Though I've never been in a "real" relationship before.
INFJs have a plan. When our plan is set...it is sometimes difficult to let it go. We thrive off of lists and having structure in our lives. If I buy an ingredient for a dish I plan on making and the ingredient get used elsewhere it throws the plan off. Yes, I know I can go buy more of that ingredient but it wasn't in the plan for me to have to go back to the store in order to complete the dish.

I think INFJs have to learn to let go, to give up the plan or in your boyfriend's case - give in. I think what's important long term is that you both learn to give a little. If at times he doesn't want to make BOTH cookies and pie...settle for just pie. As long as each person feels as if they are giving in freely and receiving the same in return I think you two will do just fine.
I can definitely see that with him. We're quite opposite in that regard...I'm extremely flexible and laid back. Being Ne dominant, its hard because I already live in a world full of people that shoot down and trample on my ideas and hypotheses, I really have trouble handling it from the people I love, whether they mean to or not.
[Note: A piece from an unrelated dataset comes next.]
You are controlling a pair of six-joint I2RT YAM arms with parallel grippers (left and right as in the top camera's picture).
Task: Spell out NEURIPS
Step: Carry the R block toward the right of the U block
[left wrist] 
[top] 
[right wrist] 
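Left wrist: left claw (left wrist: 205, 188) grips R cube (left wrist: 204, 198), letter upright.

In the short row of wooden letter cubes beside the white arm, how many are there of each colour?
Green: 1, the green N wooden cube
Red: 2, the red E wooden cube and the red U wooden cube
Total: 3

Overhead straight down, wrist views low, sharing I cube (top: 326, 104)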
The cookie thing was just a small example of it. It just seemed like such a petty, unimportant issue to become so combative over. Of course, this is coming from a 100% P who does things with absolutely no structure. I mean, I can understand being miffed if something doesn't go according to plan, but even with something like this? Maybe I'm being insensitive, I don't know. I know him well enough to know that he WILL stand up for himself if its important and he won't allow himself to become walked on or used as a doormat. So clearly he didn't see this as important. But I don't know if he was just being combative because he can't make sense of the way I think and that frustrates him, or if The Countess is right and he didn't want to make both and tried to give me a reason to change my mind. He made a comment later that night, affectionately of course, that his new life goal was to understand the way my mind works and why I want cookies AND pie and toast with pancakes. But you are right, he didn't care about it a few minutes later. That episode ended with me telling him to just do whatever he wants and we went on to a new topic like it never happened and when we were ready to start cooking, he got out the cookies and put them in the oven without me saying a word. We had fun making the pie and he didn't seem bitter or resentful or upset or anything.